Gradient: Approved Document H recommends gradients of 1:40 to 1:80 for 40mm waste pipes. At 1:40 (25mm fall per metre), the flow velocity is sufficient to carry solids along with the water. At 1:80 (12.5mm fall per metre), the velocity is lower but still acceptable for short runs. Below 1:80, the water tends to run ahead of the solids, which then accumulate and eventually block.
A common mistake is setting an inadequate gradient because the sink is low and the stack is close to the same level. Where the gradient cannot be achieved, either relocate the sink, enlarge the pipe diameter, or use a different connection route. Do not compromise on gradient — it is one of the few specifications that directly causes repeated service calls.
Pipe size: For a domestic kitchen sink, 40mm is the practical minimum. The 32mm pipe permitted by BS EN 12056-2 for domestic sinks is based on theoretical flow calculations that assume clean water — kitchen drainage is not clean water. The additional blockage risk of 32mm in a kitchen application is not worth the marginal cost saving.
For pot wash sinks, commercial sinks, or any sink handling significant food waste, 50mm is the practical minimum. For commercial applications with multiple sinks, drainage design should follow BS EN 12056-2 using design flow unit tables.
P-Traps vs Bottle Traps
The function of a trap is to retain a water seal that prevents sewer gases (which include hydrogen sulphide, methane, and other organic compounds) from entering the building through the drain.
P-traps: The pipe bends in a U-shape, retaining water in the bend. The outlet is horizontal.

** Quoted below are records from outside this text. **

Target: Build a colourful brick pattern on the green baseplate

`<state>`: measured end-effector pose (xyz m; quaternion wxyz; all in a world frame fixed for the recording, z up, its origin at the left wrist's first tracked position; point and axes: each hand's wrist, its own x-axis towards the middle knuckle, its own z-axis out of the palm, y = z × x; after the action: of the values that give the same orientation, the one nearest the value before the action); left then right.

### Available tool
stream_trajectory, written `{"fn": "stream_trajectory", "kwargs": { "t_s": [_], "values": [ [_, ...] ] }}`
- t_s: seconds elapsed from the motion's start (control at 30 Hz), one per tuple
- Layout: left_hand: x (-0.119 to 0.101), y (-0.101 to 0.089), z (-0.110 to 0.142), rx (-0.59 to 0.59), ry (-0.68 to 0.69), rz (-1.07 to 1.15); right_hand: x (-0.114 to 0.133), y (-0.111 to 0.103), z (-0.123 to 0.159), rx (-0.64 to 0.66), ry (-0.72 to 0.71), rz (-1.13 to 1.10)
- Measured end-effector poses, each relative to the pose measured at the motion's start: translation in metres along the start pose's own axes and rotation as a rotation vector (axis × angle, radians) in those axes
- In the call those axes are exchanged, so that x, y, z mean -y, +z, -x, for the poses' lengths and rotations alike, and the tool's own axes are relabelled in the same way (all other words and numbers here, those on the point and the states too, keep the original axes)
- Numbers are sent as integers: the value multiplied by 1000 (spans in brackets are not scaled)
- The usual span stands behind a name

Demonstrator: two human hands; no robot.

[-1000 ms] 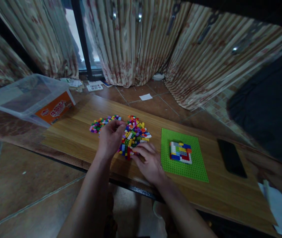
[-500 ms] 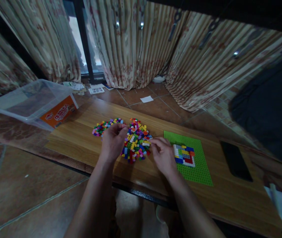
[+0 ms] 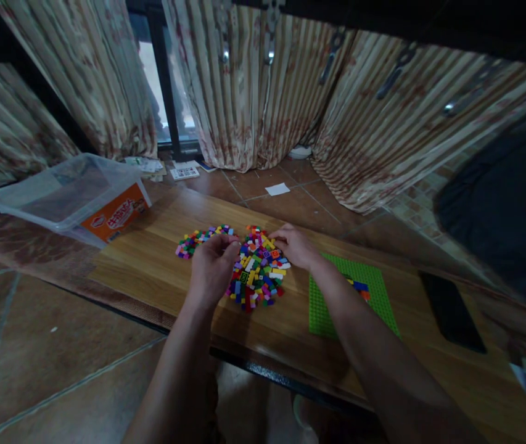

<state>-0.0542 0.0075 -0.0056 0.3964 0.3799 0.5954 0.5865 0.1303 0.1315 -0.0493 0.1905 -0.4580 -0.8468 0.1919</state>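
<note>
A heap of small colourful building bricks (image 3: 254, 271) lies on the wooden table. Over its left part is my left hand (image 3: 214, 262), thumb and forefinger pinched together; whatever is between them is too small to make out. My right hand (image 3: 294, 245) touches the heap's far right edge by some yellow bricks, its fingers bent and closed. Its fingertips are partly hidden. Right of the heap lies a green studded baseplate (image 3: 320, 308), with my right forearm across it. On the plate, a flat built block of bricks (image 3: 361, 287) shows only its blue and orange corner.
A clear plastic bin (image 3: 71, 194) with an orange label stands at the table's left end. A black phone (image 3: 451, 311) lies right of the baseplate. Beyond the wooden table (image 3: 152, 253), a white paper (image 3: 277, 189) rests on the tiled floor before striped curtains (image 3: 263, 105).
My right hand has moved from the heap's near edge along its right side to the far edge. My forearm now covers most of the built block. My left hand stays pinched over the heap.
</note>
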Motion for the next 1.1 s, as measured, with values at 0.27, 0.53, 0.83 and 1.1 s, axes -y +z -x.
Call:
{"fn": "stream_trajectory", "kwargs": {
  "t_s": [0.27,0.53,0.83,1.1],
  "values": [
    [3,2,0,16,10,-7,7,-13,18,-118,70,-217],
    [4,13,5,46,18,-15,10,-67,94,-472,273,-562],
    [2,49,37,302,101,-236,-15,-79,169,-800,526,-900],
    [10,95,75,553,147,-466,-36,-81,180,-604,499,-360]
  ]
}}
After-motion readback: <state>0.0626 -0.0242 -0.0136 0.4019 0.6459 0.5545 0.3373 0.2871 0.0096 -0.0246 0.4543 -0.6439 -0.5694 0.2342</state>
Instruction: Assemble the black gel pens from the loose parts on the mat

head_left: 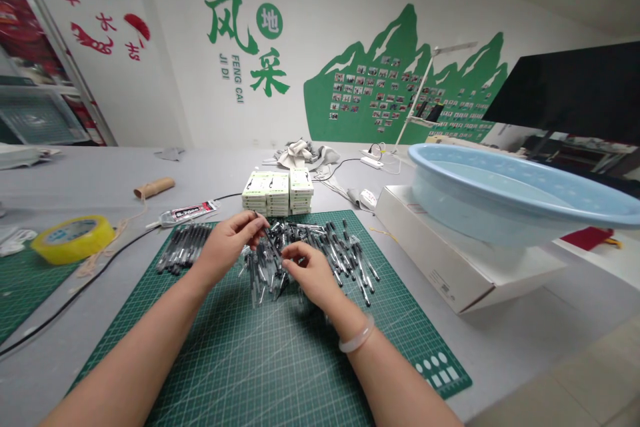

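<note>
Forearms (150, 333) extend forward, left grip (230, 237) and right grip (311, 273) pinching one pen (272, 243) slanting lower-right.

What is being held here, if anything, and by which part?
A dark pen: the left grip pinches it near its upper end. The right grip is by its lower end; whether it also pinches the pen is unclear.

Left forearm (155, 330), bare, extended forward; left hand (234, 235), thumb and fingertips pinched together, slightly farther out. Right forearm (393, 377), bare, angled inward; right hand (311, 273), fingers curled, thumb near forefinger
</note>
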`<state>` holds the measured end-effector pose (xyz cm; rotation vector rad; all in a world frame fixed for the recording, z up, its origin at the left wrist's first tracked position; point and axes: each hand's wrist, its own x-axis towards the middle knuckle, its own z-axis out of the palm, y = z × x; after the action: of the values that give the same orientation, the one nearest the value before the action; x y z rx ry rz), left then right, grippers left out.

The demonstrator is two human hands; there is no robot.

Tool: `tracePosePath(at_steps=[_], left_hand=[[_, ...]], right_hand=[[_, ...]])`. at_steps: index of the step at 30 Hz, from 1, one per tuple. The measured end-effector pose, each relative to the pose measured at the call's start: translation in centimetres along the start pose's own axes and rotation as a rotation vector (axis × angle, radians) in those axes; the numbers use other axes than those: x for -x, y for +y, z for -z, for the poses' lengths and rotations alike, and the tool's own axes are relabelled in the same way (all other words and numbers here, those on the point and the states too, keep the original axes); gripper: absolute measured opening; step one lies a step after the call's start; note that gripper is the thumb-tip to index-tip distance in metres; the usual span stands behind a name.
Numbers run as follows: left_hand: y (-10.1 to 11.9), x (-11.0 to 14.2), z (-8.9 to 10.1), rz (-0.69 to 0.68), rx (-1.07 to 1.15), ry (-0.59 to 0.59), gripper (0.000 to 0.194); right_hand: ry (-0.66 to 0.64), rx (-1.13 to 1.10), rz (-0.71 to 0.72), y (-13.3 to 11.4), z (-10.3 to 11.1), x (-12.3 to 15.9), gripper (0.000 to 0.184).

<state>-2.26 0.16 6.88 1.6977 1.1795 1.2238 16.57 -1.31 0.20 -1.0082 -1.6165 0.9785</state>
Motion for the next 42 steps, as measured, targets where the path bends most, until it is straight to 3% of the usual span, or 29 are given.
tracePosePath(at_steps=[4, 10, 16, 21, 27, 37, 42], left_hand=[[0.2, 0.1, -0.1, 0.015, -0.02, -0.204, 0.037], [-2.2, -0.5, 0.0, 0.138, -0.03, -0.037, 0.035], [-5.3, -0.8, -0.5, 0.14, -0.361, -0.072, 0.024], [-6.0, -1.1, 0.2, 0.125, -0.419, -0.171, 0.02], [-6.0, -0.4, -0.5, -0.121, -0.771, -0.421, 0.019], [-6.0, 0.3, -1.5, -0.398, -0.921, -0.513, 0.019], [-6.5, 0.3, -1.4, -0.404, -0.876, -0.498, 0.019]], right_hand=[[-0.003, -0.294, -0.082, -0.1, -0.2, -0.1, 0.012], [0.029, -0.541, -0.238, -0.3, -0.4, -0.1, 0.016], [0.113, -0.537, -0.333, 0.2, -0.4, -0.3, 0.02], [0.096, -0.329, -0.245, 1.2, -0.5, -0.5, 0.014], [0.024, 0.067, -0.178, 2.3, -1.1, -0.2, 0.01], [-0.115, 0.571, -0.067, 1.5, -1.1, 0.7, 0.012], [-0.126, 0.764, -0.029, 1.3, -1.4, 1.2, 0.013]])
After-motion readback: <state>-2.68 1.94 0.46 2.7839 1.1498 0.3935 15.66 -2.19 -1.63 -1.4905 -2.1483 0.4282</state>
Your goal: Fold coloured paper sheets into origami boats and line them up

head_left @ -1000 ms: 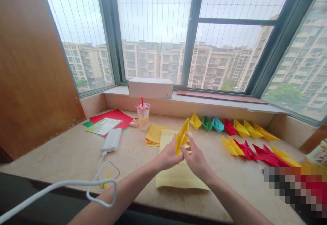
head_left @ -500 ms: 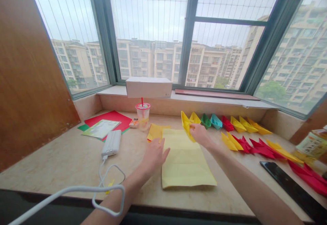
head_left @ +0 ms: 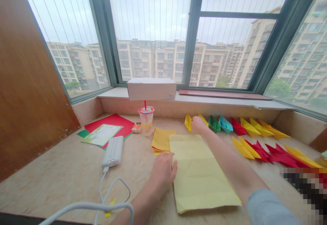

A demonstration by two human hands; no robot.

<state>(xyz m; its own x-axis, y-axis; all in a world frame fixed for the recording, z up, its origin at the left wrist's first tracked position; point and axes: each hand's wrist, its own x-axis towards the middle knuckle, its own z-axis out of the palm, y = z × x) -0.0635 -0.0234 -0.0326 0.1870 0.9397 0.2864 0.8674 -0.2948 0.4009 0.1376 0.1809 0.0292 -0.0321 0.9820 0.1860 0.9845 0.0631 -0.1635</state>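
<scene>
My right hand point(head_left: 198, 123) reaches far across the stone sill and holds a folded yellow paper boat point(head_left: 188, 122) at the left end of a row of paper boats point(head_left: 230, 126), yellow, green, blue and red. My left hand point(head_left: 163, 171) lies flat with fingers together on the left edge of a large pale yellow sheet point(head_left: 200, 174) lying before me. A small stack of orange-yellow papers point(head_left: 162, 139) lies just beyond the left hand.
More yellow and red folded pieces point(head_left: 268, 151) lie at the right. A plastic cup with a red straw point(head_left: 146, 120), red and green sheets point(head_left: 112, 124), a white power bank point(head_left: 113, 151) with its cable and a white box point(head_left: 151, 88) occupy the left and back.
My hands parted from the yellow boat held in the air; the right carried it forward to the row's left end, and the left came down onto the pale yellow sheet's edge.
</scene>
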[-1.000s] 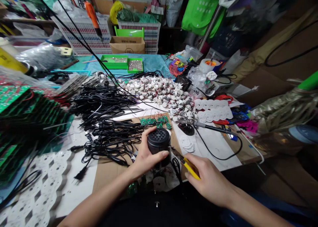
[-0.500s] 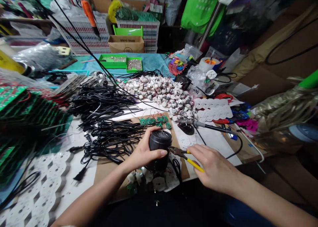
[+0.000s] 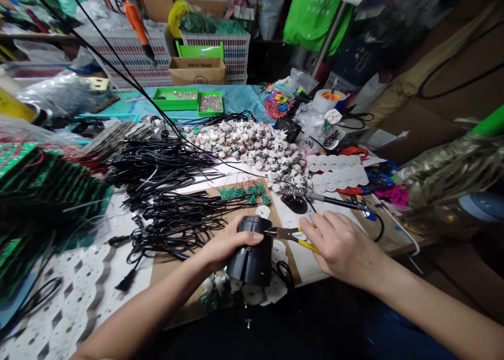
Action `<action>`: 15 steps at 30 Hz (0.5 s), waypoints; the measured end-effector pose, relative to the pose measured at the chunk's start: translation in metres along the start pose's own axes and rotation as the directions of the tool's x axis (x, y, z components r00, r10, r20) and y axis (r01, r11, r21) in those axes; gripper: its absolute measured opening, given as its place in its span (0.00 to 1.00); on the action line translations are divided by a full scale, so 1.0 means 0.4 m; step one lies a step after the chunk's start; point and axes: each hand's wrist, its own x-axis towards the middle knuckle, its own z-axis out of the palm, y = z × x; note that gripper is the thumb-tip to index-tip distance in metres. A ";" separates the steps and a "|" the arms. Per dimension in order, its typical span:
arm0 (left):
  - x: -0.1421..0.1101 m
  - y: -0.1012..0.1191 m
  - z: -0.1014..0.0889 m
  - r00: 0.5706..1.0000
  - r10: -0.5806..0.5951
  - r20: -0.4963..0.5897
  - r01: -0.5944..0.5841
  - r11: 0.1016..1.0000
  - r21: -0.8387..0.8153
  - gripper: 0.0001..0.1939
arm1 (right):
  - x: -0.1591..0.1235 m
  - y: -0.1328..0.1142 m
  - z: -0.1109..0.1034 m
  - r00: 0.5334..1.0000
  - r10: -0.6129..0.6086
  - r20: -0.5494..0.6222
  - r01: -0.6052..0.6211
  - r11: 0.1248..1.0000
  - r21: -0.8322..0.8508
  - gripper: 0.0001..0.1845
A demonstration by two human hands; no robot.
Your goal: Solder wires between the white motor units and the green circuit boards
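Observation:
My left hand (image 3: 224, 243) is wrapped round a black cylindrical housing (image 3: 251, 255), which lies tilted away from me near the table's front edge. My right hand (image 3: 342, 247) grips yellow-handled pliers (image 3: 293, 236), whose tips touch the upper rim of the housing. Small green circuit boards (image 3: 246, 192) lie on the brown cardboard just beyond the housing. White round parts sit under and in front of the housing.
Black power cords (image 3: 169, 192) are piled at the left, with stacked green boards (image 3: 35, 192) beyond them. A heap of small white parts (image 3: 255, 147) fills the middle. A soldering iron (image 3: 334, 201) rests at the right. Green trays (image 3: 189, 98) and crates stand at the back.
The housing has tipped from upright, with its perforated face up, to lying tilted away. My right hand has brought the pliers up and left to the housing's rim.

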 end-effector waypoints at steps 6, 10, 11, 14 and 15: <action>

P-traps are self-cleaning — the flow scours the bend during use. They are the preferred trap type for kitchen sinks.
Bottle traps: The trap body is a vertical cylinder (resembling a bottle). Water enters from the top, flows around an internal partition, and exits through the bottom. The debris in kitchen wastewater settles in the bottom of the bottle. Bottle traps under kitchen sinks need cleaning roughly 4× more frequently than P-traps because food debris accumulates rapidly. They are better suited to bathroom basins with cleaner waste.
In practice, many kitchens have bottle traps because they are compact and cheaper. If a bottle trap is used under a kitchen sink, it must be inspected and cleaned regularly — typically monthly for a busy domestic kitchen.
Trap access: Whatever trap type is used, ensure it is accessible without tools for cleaning. Under-sink cupboards frequently contain boilers, washing machines, and pipework that can make the trap inaccessible. Plan the cupboard layout with trap access in mind.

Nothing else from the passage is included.